**ASSIGNED TASK**
Using the data below, return the stretch from the line that contains "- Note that" through the line that contains "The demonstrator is", both included, exactly as it stands and nothing beyond it.
[Start of Attachment]
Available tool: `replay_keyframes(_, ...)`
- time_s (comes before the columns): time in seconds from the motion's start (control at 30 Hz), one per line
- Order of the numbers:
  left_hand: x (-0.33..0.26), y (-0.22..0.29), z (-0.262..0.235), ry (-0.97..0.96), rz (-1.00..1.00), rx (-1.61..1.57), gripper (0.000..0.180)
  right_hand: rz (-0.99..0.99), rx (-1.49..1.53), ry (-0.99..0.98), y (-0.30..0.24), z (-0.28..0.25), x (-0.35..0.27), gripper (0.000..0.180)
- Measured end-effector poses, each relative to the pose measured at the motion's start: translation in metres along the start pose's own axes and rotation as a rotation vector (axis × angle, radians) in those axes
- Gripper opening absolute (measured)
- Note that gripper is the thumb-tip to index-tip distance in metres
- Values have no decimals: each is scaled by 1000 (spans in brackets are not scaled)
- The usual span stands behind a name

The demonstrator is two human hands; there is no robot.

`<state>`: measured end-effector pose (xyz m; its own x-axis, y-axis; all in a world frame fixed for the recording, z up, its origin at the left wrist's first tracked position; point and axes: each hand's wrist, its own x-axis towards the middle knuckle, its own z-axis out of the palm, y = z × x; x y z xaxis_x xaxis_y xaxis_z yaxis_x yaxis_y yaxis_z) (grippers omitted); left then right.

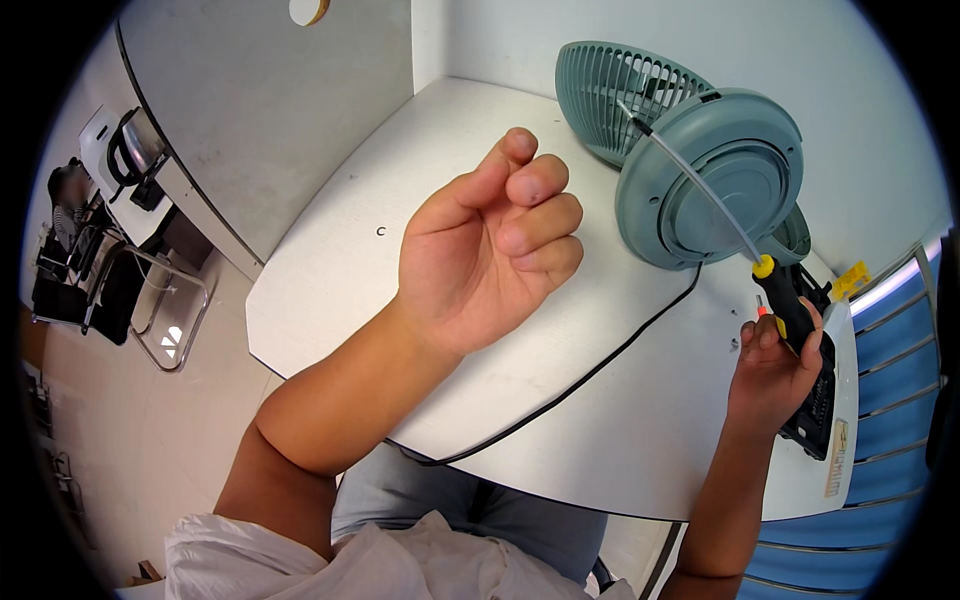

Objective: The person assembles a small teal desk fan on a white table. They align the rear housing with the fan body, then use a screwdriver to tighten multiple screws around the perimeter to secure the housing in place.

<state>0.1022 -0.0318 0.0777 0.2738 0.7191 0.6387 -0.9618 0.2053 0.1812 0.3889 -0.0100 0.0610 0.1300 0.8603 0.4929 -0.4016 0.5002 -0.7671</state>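
My right hand (765, 380) grips the black-and-yellow handle of a long screwdriver (708, 195). Its shaft slants up and left across the view of a grey-green fan's round base (735, 190); I cannot tell whether the tip touches the fan. The fan lies tipped over, base toward me, its slatted grille (610, 100) behind. Above the white table (330, 300), my left hand (490, 235) is raised palm up, fingers curled in and thumb by the index finger; nothing shows in it. A small red-orange tool with a metal tip (760, 307) shows beside my right fingers.
A black power cord (575, 388) runs from the fan to the table's front edge. Small metal bits (735, 343) and a tiny dark C-shaped ring (381, 231) lie on the table. An open black case (815, 420) sits at the right edge. A grey partition (270, 100) stands left.
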Motion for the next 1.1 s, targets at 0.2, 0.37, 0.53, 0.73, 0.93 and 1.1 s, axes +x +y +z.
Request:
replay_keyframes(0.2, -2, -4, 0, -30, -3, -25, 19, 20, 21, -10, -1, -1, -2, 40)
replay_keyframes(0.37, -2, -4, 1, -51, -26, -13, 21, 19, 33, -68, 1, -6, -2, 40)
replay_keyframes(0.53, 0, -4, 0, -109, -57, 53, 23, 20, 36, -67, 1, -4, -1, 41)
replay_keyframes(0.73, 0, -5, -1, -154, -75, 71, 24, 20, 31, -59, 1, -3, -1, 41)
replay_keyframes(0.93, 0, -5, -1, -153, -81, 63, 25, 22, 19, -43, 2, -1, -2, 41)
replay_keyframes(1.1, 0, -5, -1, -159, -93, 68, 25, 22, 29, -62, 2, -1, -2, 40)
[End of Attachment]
**ANSWER**
- Note that gripper is the thumb-tip to index-tip distance in metres
- Values have no decimals: each is scaled by 1000 (spans in brackets are not scaled)
- The usual span stands behind a name

The demonstrator is two human hands; there is no robot.

No further output is expected for this exercise.